Congressman asked to help with grants for Medina FD

By Tom Rivers, Editor Posted 8 May 2015 at 12:00 am

Photos by Tom Rivers – Congressman Chris Collins meets with Medina firefighters, including Captain Jonathan Higgins, on Thursday. Collins toured the firehall and saw how the bigger fire trucks barely fit into the building.

MEDINA – The Medina Fire Department welcomed Congressman Chris Collins to the fire hall on Main Street on Thursday, a building that is tight for space for fire trucks, ambulances and other equipment.

Captain Jonathan Higgins told the congressman the Fire Department is the primary ambulance provider for western Orleans County, and is increasingly called to the Albion area and eastern Niagara County.

“We’re the hub for the surrounding departments,” Higgins told Collins.

The department’s call volume has jumped from about 300 a year a decade ago to 2,986 in 2014, the most ever in the department’s history.

The fire department has an aging equipment fleet, with a ladder truck at 20 years old, a fire engine/pumper at 25 years old and another engine/pumper at 8 years old, Higgins told Collins.

The department has four ambulances and should replace one every year. It last replaced one in 2013.

Higgins said the department and Village Board are sensitive to the tax burden on village residents. Medina village residents pay the highest combined tax rate for village/town/county/school taxes in the Finger Lakes Region.

The Fire Department is pursuing federal grants to help add two paid firefighters to ease overtime and ensure reliable service to the community. The Fire Department is also seeking about $90,000 in federal funds to replace fire hoses, nozzles and a thermal imagining camera.

“We’re trying to exhaust every option possible before we have to go to the local taxpayers,” Higgins said.

Collins said he and his staff would connect the department to funding options, and monitor the current grants that have been submitted.

Congressman Chris Collins meets with Medina firefighters in their cramped fire hall on Thursday.

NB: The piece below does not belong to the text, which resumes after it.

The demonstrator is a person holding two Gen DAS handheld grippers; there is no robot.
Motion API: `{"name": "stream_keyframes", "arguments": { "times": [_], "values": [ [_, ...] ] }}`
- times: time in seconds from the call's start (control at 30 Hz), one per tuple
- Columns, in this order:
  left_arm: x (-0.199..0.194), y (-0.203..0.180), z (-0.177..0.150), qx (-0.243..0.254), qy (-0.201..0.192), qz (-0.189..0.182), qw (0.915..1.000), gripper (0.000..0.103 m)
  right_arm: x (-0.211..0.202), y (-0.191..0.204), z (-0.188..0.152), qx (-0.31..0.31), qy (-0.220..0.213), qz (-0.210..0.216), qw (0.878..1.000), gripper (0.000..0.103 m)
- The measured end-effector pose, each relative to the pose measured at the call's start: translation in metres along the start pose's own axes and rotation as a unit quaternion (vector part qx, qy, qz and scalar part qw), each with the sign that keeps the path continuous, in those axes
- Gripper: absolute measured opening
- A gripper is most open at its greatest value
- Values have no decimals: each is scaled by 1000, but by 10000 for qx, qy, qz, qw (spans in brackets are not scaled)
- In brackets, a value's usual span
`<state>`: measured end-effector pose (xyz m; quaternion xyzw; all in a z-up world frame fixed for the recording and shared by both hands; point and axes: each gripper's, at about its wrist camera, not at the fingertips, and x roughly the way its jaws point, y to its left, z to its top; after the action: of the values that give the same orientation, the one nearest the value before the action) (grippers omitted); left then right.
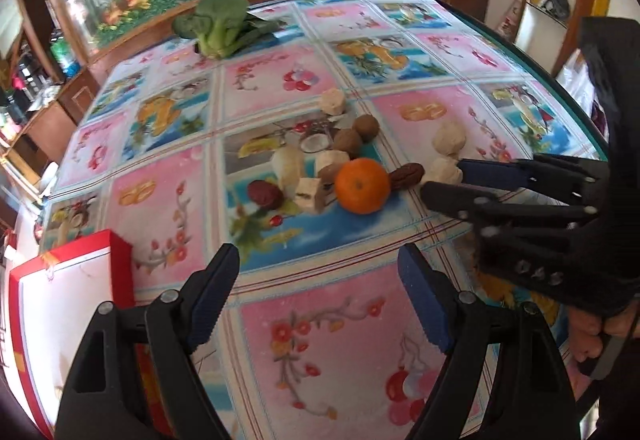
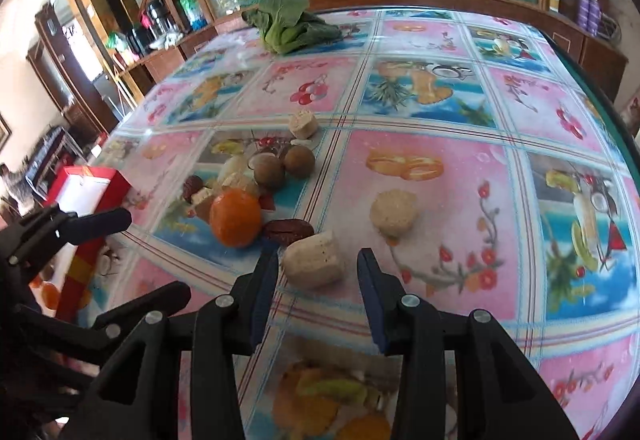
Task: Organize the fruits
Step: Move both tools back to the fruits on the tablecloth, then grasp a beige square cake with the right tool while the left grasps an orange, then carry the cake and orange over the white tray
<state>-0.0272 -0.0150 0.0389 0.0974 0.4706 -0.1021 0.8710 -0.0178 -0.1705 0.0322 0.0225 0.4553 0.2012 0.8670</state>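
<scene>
An orange [image 1: 362, 185] lies among a cluster of brown round fruits [image 1: 347, 141], red dates [image 1: 408, 174] and pale cylindrical pieces on the patterned tablecloth; the orange also shows in the right wrist view [image 2: 236, 217]. My right gripper [image 2: 318, 262] is open, its fingers on either side of a pale cylindrical piece [image 2: 313, 264] lying on the table. It also shows in the left wrist view [image 1: 442, 177], beside that piece [image 1: 445, 169]. My left gripper [image 1: 318, 270] is open and empty, held short of the cluster.
A red and white box [image 1: 68, 304] stands at the left table edge and also shows in the right wrist view [image 2: 94, 183]. A leafy green vegetable [image 1: 218, 24] lies at the far side. Another pale piece [image 2: 394, 215] lies right of the cluster. Wooden cabinets surround the table.
</scene>
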Motion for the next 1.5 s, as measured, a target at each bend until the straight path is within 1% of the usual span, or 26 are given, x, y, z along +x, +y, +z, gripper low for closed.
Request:
{"name": "stream_keyframes", "arguments": {
  "times": [0.03, 0.07, 0.1, 0.13, 0.17, 0.23, 0.3, 0.37, 0.5, 0.6, 0.73, 0.8, 0.93, 0.97, 1.1, 1.23, 1.37, 1.5],
  "values": [
    [3, 0, 2, 9, 42, -97, 9999, 82, 1, 3, 0, -121, -40, -113, 9999, 37],
    [7, 0, 3, -6, 102, -173, 9998, 82, 1, 4, -1, -180, -56, -163, 9997, 28],
    [10, 0, 4, -25, 158, -230, 9996, 82, 0, 2, -1, -139, -56, -141, 9998, 28],
    [14, 0, 5, -71, 217, -307, 9993, 78, -2, -2, 0, -25, -45, -89, 9999, 28],
    [18, 1, 7, -133, 260, -411, 9987, 71, -3, -8, 0, 147, -41, -16, 9999, 28],
    [24, -1, 11, -188, 322, -532, 9979, 67, -8, -21, 1, 427, -71, -2, 9991, 28],
    [31, -3, 15, -208, 378, -523, 9977, 67, -11, -29, 0, 643, -75, 10, 9979, 28],
    [39, -7, 22, -197, 432, -500, 9976, 64, -14, -35, -1, 818, -92, 39, 9966, 28],
    [49, -5, 36, -254, 404, -410, 9980, 64, -21, -45, 0, 1073, -181, 154, 9939, 28],
    [55, -5, 44, -252, 394, -315, 9984, 63, -23, -47, -2, 1151, -200, 195, 9930, 28],
    [52, -8, 43, -199, 327, -387, 9985, 51, -25, -49, -1, 1231, -229, 222, 9919, 28],
    [50, -12, 40, -129, 280, -358, 9989, 47, -26, -50, -1, 1251, -247, 188, 9917, 28],
    [46, -14, 36, -145, 241, -406, 9988, 38, -26, -50, -1, 1230, -294, 173, 9918, 28],
    [44, -14, 34, -168, 240, -398, 9988, 38, -26, -51, 0, 1225, -319, 166, 9918, 28],
    [37, -10, 23, -356, 227, -446, 9981, 37, -31, -51, 0, 1184, -508, 118, 9916, 28],
    [14, -5, 2, -478, 110, -446, 9978, 37, -36, -53, 1, 1141, -772, 46, 9905, 28],
    [-26, 9, -24, -677, -186, -511, 9962, 37, -42, -58, 1, 1194, -1058, -74, 9872, 28],
    [-63, 27, -49, -793, -513, -395, 9947, 37, -43, -60, -1, 1235, -1188, -188, 9850, 28]
  ]
}}
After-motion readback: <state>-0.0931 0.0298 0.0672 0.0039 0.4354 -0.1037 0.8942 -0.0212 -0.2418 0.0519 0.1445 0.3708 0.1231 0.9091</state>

Higgins said the department should be looking to replace the ladder truck. That could cost $1 million, compared to $500,000 about 20 years ago. Medina’s fire hall gives less than a foot of clearance from the top of the current fire truck. The new ladder trucks are taller and wouldn’t fit in the fire hall unless the truck was customized. Higgins said that would drive up the costs of the ladder truck.

A better option may be putting on a taller truck bay next to the existing fire hall, Higgins said. But that would have a cost and would have to meet historic preservation standards because the building is on the National Register of Historic Places.

The space for ambulances also is a tight fit as those vehicles get bigger.

Collins noted how compact the vehicles were inside the building. “You’re double-stacked in here,” he said.

Higgins said the space and financial issues are difficult to solve for the village, which he told Collins only receives a tiny amount of state aid compared to similar size-cities. The small share of state revenue plus local sales tax shifts most of the tax burden on the village residents, Higgins said.

“We have huge issues here, but we can’t go to the taxpayers and ask for more money,” Higgins told the congressman.

Collins also spent time on Thursday on the Iroquois Job Corps Center in Shelby and the Iroquois National Wildlife Refuge in Basom.